The Austrian music festival was the only major festival held with a live audience last year. With its Whitsun event, this is now year two of the “miracle of Salzburg.”
From May 21 to 24, the Salzburg Festival is putting on four opera evenings and four concerts, plus a film program for its Whitsun event.
All events will take place indoors, in concert halls filled at half capacity. Seating will be in a checkerboard pattern, medical FFP2 face masks are compulsory for the audience at all times, even during the performance. In addition to a personalized ticket, visitors must present a valid negative COVID-19 test certificate or proof of vaccination.
None of these requirements due to the coronavirus crisis can dampen the joy of the organizers: “We are finally playing in front of an audience again!” festival director Cecilia Bartoli cheered. “We can be on stage and perform again, it’s a historic moment.”

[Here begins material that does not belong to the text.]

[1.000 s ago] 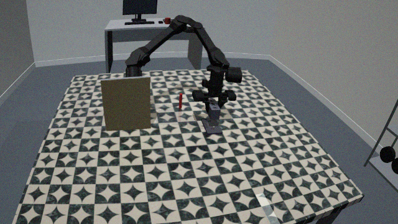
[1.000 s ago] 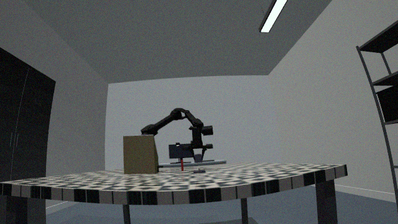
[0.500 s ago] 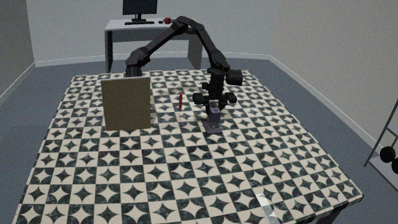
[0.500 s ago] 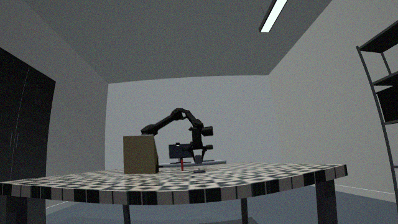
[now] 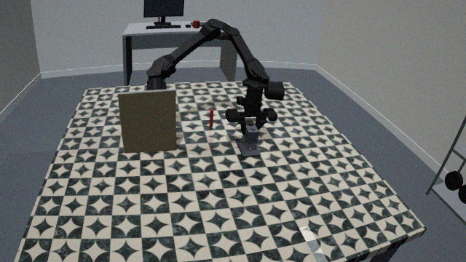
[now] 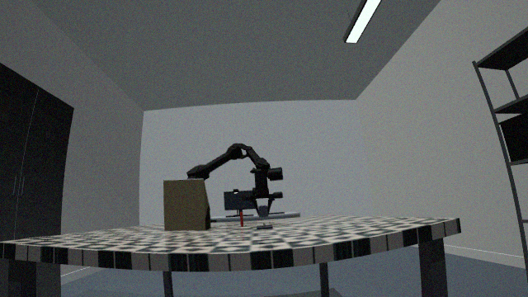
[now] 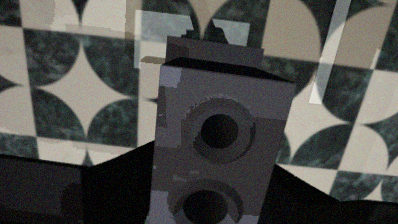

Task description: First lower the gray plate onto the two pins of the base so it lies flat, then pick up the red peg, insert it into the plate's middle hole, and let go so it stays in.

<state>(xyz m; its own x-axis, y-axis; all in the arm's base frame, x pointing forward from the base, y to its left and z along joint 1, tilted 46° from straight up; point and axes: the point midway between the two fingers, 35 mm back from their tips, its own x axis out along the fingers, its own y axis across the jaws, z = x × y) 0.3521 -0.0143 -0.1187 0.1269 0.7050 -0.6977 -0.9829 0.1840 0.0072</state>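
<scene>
- Top view, left to right, places given from the base: tan box stands upright well to its left on the table.
- Peg, red, stands upright between box and base, nearer the base, a bit further back; nothing touches it.
- Base is a dark flat piece lying on the checker top, right of the peg.
- Gripper points straight down right over the base, clamped on the plate.
- Plate is gray and hangs on edge from the fingers, its lower end at or just above the base; cannot tell whether it touches.
- Arm arches from its mount behind the box, over and down to the base.
- Exterior view: box on the left, peg as a thin red upright, then gripper with jaws angled in above the base, which shows as a low dark sliver on the table.
- Plate itself is too small to make out from this side.
- Wrist view: plate fills the center, held on both sides by dark fingers at the lower left and lower right.
- Two round holes show on the plate face, one in the middle, one lower and cut by the frame edge.
- Beyond the plate's far end a dark slab shows over the checker top, likely the base; pins not visible.
</scene>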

Bartoli, too, will be performing in the oratorio Il trionfo del Tempo e del Disinganno (The Triumph and Time and Disillusion). Directed by Robert Carsen and conducted by Gianluca Capuano, the premiere of George Frideric Handel’s masterpiece kicks off the festival’s Whitsun program on May 21.
The work reflects perfectly well the current zeitgeist, said Carson. After all, Handel’s work is “about beauty, about time, about pleasure, but also about rethinking our own lives, which the pandemic has forced us all to do,” the director said.
Audiences can look forward to Giacomo Puccini’s Tosca and Wolfgang Amadeus Mozart’s La clemenza di Tito, and stars including tenor Jonas Kaufmann and conductor Zubin Mehta, who recently celebrated his 85th birthday.
So, it’s — almost — the same as usual. Which begs the question why such an event is doable in Salzburg, but not yet in Germany?
Helpful connections
First of all, according to Jan Brachmann, a renowned German music critic and editor at Frankfurter Allgemeine Zeitung, the epidemiological situation in Austria is slightly more relaxed than in Germany.
The second reason is political, Brachmann said, and essentially linked to the festival’s president, Helga Rabl-Stadler.
For years, Rabl-Stadler was a politician for the ÖVP party, Brachmann pointed out: “I believe that her political connections have been very helpful in getting the festival to take place.”
Thirdly, there is the economy. “The share of tourism in Austria’s gross domestic product is almost twice as high as in Germany,” Brachmann told DW. “It was 3.9% in Germany in 2019 compared to 7.3% in Austria. The festival boosts tourism tremendously, especially in the province of Salzburg.”
Cecilia Bartoli on stage in 2020: The Italian mezzo-soprano heads the Salzburg Whitsun Festival until 2026
‘Break a leg’ in the 2021 season
Last year, too, the Salzburg Festival was a great exception, the only major festival held as an audience event.
It was slimmed down, with a strict hygiene concept supervised by medical experts. All staff and artists were tested daily, the program and ensembles were downsized, and the Vienna Philharmonic was the only orchestra allowed to play. “We are skating on thin ice,” Salzburg artistic director Markus Hinterhäuser told DW back then. The ice held: There was not a single case of COVID-19 found to have spread among the festival’s 76,500 visitors.
Salzburg’s famed Getreidegasse during the 2020 festival
So this is year two for the “miracle of Salzburg.” The Whitsun overture is to be followed by the actual festival from mid-July to the end of August.
Over 46 days, 168 performances are planned, including the greatly anticipated premiere of Mozart’s Don Giovanni in a production by Romeo Castellucci with Teodor Currentzis on the podium, which was postponed for this year; then there’s Puccini’s Tosca with Anna Netrebko in the title role.
Meanwhile German classical music festivals are still pondering various possibilities. The Bach Festival in Leipzig in June is set to be digital only, while major summer festivals, including the Richard Wagner Festival in Bayreuth or the Beethovenfest in Bonn, are considering different hybrid forms. The plans will be adapted to the situation as needed.
This article was translated from German.